§ **AIM OF THE TASK**: Copy down every line of the data that follows exactly. Omit the pictures.

§ **SOURCE MATERIAL**:
┌──

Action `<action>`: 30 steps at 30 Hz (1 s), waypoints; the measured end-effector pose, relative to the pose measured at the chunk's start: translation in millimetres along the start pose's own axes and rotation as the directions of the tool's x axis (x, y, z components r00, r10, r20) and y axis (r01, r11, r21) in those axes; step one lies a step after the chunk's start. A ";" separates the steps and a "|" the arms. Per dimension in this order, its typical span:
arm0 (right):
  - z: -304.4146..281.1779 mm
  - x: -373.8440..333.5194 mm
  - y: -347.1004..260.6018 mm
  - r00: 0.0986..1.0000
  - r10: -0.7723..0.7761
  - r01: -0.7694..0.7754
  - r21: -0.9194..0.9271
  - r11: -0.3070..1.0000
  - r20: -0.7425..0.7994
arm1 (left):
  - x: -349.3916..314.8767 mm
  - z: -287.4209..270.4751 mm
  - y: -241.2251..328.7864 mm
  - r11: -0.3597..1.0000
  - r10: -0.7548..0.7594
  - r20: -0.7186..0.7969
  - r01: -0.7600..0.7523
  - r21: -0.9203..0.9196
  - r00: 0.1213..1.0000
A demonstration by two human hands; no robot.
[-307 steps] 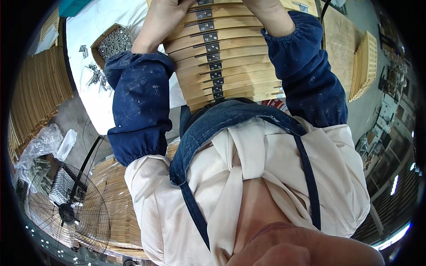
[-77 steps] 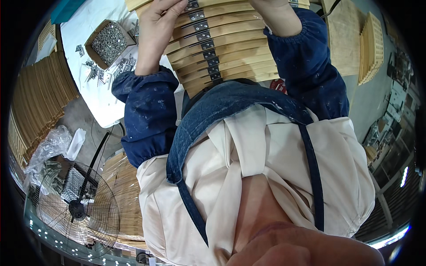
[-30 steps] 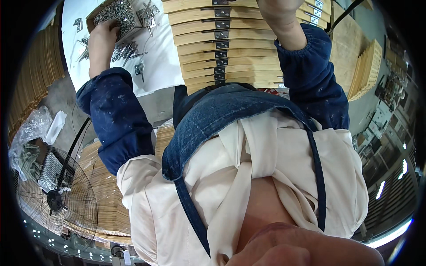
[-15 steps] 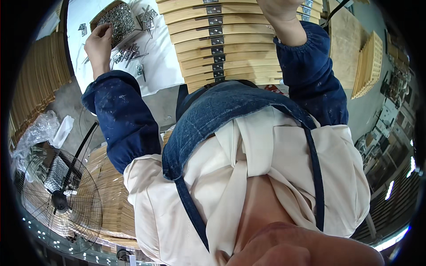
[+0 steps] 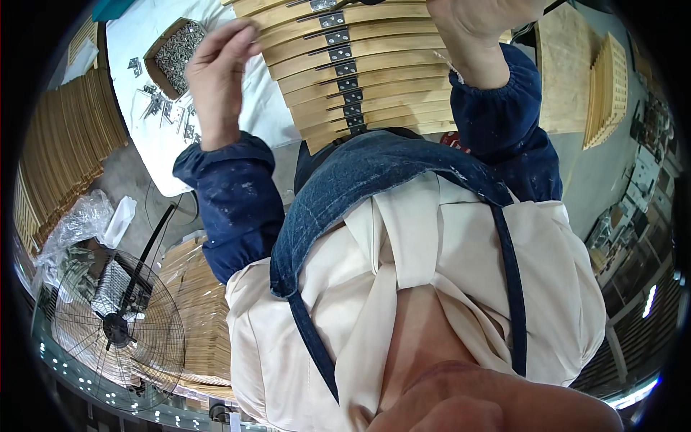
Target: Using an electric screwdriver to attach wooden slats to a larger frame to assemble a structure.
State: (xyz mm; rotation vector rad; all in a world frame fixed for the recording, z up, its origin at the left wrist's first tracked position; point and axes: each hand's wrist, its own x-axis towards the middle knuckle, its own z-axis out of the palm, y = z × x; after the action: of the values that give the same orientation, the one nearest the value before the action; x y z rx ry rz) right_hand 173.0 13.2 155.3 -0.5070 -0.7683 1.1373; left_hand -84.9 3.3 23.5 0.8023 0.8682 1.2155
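My left hand (image 5: 222, 72) is raised between a cardboard box and a row of wooden boards, its thumb and fingertips pressed together. Whatever they may hold is too small to make out. Small metal screws (image 5: 181, 56) fill the box (image 5: 152, 70) to its left. Overlapping wooden boards (image 5: 403, 79) run away from my body, with dark metal hinges (image 5: 344, 68) lined up along them. Over the right side of the boards, at the top edge, is my right hand (image 5: 481, 25). Its fingers are cut off by the picture edge, so their grip is hidden.
Loose metal hinges (image 5: 162, 108) lie on a white cloth (image 5: 252, 111) beside the box. Stacked slatted wood (image 5: 86, 144) stands far left, with a black wire fan (image 5: 119, 327) lower left. More wooden panels (image 5: 606, 90) lean at the right.
My left hand has moved right, from the screw box toward the boards, fingertips still together. My right hand has shifted slightly right. The view has shifted a little too.
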 end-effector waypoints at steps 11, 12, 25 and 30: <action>-4.4 -5.4 -5.0 0.997 -0.053 0.055 -0.032 0.998 0.054 | -0.5 53.3 -56.0 0.776 -0.261 0.315 0.393 -0.493 0.912; 0.8 -8.0 -7.4 1.000 -0.002 0.002 -0.018 1.000 0.003 | -0.9 53.5 -55.2 0.773 -0.262 0.331 0.402 -0.491 0.907; -4.2 1.4 -1.3 0.992 0.029 -0.026 -0.024 0.999 0.123 | -1.0 55.0 -50.5 0.934 -0.317 0.114 0.331 -0.136 0.941; -11.0 9.0 7.8 0.963 -0.045 0.046 0.001 0.999 0.264 | 0.3 62.0 -57.5 0.970 -0.123 0.120 0.145 -0.193 0.985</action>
State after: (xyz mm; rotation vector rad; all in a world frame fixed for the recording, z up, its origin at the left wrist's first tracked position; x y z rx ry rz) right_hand 178.6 24.7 145.2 -0.3427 -1.0092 1.1741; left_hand -4.5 -9.7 0.8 0.6291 0.6882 1.1103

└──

§ **TASK ANSWER**:
Action `<action>`: 30 steps at 30 Hz (1 s), waypoints; the measured end-effector pose, relative to the pose measured at the chunk's start: translation in millimetres along the start pose's own axes and rotation as the directions of the tool's x axis (x, y, z components r00, r10, r20) and y axis (r01, r11, r21) in those axes; step one lies a step after the chunk's start. A ";" separates the steps and a "|" the arms. Per dimension in this order, its typical span:
arm0 (right):
  - z: -304.4146..281.1779 mm
  - x: -373.8440..333.5194 mm
  - y: -347.1004..260.6018 mm
  - r00: 0.0986..1.0000
  - r10: -0.7723..0.7761
  - r01: -0.7694..0.7754
  - r21: -0.9194..0.9271
  - r11: -0.3070..1.0000
  - r20: -0.7425..0.7994
arm1 (left):
  - x: -349.3916..314.8767 mm
  - z: -287.4209..270.4751 mm
  - y: -241.2251..328.7864 mm
  - r11: -0.3597..1.0000
  - r10: -0.7548..0.7594
  - r20: -0.7186..0.7969
  - r01: -0.7600..0.7523
  - r21: -0.9203..0.9196
  - r00: 0.1213..1.0000
A demonstration by two human hands; no robot.
[-307 steps] 
[-77 steps] 
[-30 steps] 
[-15 steps] 
[+0 steps] 
Target: Using an electric screwdriver to attach wooden slats to a larger frame to assemble a structure.
State: (xyz mm; rotation vector rad; all in a world frame fixed for the recording, z up, its origin at the left wrist's first tracked position; point and axes: each hand's wrist, its own x-axis towards the middle knuckle, its own z-axis out of the palm, y = z × x; after the action: of the values that give the same orientation, the one nearest the value before the action; x y z rx ry rz) right_hand 173.0 13.2 155.3 -0.5070 -0.7683 1.1373; left_hand -84.9 3.3 23.5 0.8023 0.8682 1.2155
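My left hand (image 5: 222, 72) is raised between a cardboard box and a row of wooden boards, its thumb and fingertips pressed together. Whatever they may hold is too small to make out. Small metal screws (image 5: 181, 56) fill the box (image 5: 152, 70) to its left. Overlapping wooden boards (image 5: 403, 79) run away from my body, with dark metal hinges (image 5: 344, 68) lined up along them. Over the right side of the boards, at the top edge, is my right hand (image 5: 481, 25). Its fingers are cut off by the picture edge, so their grip is hidden.
Loose metal hinges (image 5: 162, 108) lie on a white cloth (image 5: 252, 111) beside the box. Stacked slatted wood (image 5: 86, 144) stands far left, with a black wire fan (image 5: 119, 327) lower left. More wooden panels (image 5: 606, 90) lean at the right.
My left hand has moved right, from the screw box toward the boards, fingertips still together. My right hand has shifted slightly right. The view has shifted a little too.
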 end-effector waypoints at steps 11, 12, 25 and 30: <action>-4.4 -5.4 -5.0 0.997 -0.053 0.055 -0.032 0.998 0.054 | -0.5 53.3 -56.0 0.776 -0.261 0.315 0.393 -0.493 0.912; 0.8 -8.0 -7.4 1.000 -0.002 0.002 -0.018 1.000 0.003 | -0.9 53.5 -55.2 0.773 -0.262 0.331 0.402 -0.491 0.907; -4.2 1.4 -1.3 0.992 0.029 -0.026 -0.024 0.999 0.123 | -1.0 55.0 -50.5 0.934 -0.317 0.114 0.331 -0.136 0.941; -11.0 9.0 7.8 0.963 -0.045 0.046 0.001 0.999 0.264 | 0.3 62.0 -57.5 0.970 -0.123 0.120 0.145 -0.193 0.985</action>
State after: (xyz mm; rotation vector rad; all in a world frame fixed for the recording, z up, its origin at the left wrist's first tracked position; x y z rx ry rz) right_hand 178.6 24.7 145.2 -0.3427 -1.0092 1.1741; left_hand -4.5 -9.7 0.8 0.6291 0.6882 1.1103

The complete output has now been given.